## YOUR INSTRUCTIONS
Read the data below. Every line holding the string "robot" must be copied.

## Dataset entries
· · · · · · ·
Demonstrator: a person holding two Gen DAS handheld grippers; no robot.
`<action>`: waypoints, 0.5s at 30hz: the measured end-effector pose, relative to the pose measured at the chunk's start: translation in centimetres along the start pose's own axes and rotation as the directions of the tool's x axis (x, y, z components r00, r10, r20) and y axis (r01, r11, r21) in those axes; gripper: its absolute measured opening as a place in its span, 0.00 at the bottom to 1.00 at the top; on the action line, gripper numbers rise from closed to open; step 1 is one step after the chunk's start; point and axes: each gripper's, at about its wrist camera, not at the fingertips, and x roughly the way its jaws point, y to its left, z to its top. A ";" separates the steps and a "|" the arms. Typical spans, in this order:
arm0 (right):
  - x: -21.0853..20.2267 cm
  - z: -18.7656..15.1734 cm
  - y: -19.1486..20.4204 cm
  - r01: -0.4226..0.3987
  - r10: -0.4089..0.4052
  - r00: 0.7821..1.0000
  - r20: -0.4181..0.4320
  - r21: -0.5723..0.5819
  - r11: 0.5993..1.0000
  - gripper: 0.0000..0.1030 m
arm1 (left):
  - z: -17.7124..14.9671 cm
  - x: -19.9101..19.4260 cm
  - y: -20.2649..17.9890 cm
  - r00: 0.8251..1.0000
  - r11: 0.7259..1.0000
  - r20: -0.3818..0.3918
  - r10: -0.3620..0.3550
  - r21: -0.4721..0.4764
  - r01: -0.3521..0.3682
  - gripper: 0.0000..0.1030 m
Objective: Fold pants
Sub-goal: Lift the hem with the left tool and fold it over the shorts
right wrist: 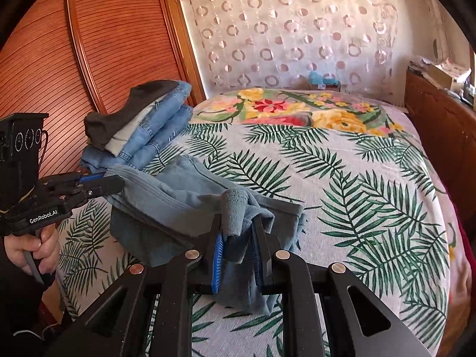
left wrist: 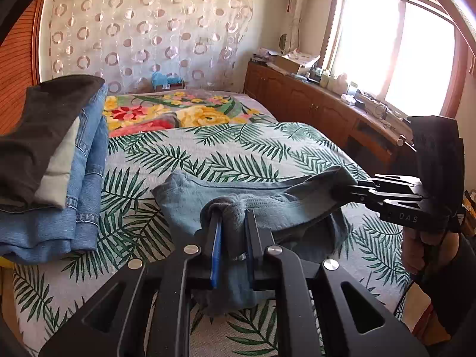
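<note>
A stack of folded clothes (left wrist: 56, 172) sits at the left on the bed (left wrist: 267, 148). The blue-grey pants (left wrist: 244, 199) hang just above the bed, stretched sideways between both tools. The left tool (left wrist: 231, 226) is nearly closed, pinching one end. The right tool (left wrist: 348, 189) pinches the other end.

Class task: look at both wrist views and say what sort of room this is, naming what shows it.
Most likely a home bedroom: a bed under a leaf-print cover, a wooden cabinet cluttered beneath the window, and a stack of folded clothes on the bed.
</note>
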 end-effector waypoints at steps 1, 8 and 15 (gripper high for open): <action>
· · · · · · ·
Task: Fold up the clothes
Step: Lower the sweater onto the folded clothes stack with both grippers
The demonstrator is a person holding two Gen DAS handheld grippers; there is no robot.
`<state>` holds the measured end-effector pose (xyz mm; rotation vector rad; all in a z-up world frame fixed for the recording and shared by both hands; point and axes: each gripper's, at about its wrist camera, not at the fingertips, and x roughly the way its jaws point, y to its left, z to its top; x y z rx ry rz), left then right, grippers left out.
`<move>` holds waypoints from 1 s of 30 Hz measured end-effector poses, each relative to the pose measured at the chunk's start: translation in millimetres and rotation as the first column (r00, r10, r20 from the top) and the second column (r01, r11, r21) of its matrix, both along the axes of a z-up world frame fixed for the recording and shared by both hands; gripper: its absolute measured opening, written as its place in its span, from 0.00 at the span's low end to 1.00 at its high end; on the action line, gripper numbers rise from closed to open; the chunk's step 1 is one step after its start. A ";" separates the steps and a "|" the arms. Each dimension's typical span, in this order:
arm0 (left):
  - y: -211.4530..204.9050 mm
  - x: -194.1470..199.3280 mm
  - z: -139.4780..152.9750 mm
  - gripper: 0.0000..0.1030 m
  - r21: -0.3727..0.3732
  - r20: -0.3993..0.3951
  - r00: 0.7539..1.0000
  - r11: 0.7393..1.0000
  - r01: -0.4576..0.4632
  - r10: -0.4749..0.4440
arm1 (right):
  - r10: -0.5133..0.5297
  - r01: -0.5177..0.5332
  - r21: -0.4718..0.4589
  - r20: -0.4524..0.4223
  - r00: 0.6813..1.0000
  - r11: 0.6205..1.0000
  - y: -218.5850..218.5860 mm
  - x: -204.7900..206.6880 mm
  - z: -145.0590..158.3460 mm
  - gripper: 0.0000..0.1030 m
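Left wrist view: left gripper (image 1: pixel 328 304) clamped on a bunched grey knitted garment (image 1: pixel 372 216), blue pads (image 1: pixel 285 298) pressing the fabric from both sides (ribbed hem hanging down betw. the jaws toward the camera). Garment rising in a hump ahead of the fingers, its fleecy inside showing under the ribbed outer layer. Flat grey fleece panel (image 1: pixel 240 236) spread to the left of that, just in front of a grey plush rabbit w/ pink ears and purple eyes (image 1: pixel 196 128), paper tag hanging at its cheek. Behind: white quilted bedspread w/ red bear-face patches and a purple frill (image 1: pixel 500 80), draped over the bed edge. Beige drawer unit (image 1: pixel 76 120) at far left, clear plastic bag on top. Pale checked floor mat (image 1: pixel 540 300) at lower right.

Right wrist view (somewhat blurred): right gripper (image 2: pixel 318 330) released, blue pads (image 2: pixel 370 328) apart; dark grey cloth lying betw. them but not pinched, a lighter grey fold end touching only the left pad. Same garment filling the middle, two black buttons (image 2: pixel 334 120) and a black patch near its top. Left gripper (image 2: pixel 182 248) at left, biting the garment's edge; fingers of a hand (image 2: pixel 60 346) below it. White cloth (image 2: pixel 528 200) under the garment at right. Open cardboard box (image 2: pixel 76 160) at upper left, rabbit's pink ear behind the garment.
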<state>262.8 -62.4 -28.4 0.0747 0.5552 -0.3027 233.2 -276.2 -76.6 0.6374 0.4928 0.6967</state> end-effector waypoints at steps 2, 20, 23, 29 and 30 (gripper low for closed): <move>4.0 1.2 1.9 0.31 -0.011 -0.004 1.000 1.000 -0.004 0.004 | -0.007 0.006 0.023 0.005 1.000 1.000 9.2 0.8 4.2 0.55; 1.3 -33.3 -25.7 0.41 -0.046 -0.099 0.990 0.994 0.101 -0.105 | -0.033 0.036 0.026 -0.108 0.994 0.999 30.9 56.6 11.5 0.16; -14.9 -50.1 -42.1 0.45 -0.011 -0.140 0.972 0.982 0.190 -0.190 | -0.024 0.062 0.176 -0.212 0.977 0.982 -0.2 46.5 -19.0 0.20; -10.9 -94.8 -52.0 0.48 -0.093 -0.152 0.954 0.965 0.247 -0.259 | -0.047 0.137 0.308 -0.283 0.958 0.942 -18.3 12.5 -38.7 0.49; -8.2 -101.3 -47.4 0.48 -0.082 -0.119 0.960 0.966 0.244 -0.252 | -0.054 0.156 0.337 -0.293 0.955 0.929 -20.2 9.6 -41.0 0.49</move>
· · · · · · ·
## PROBLEM SOLUTION
Demonstrator: a person holding two Gen DAS handheld grippers; no robot.
The demonstrator is a person holding two Gen DAS handheld grippers; there is no robot.

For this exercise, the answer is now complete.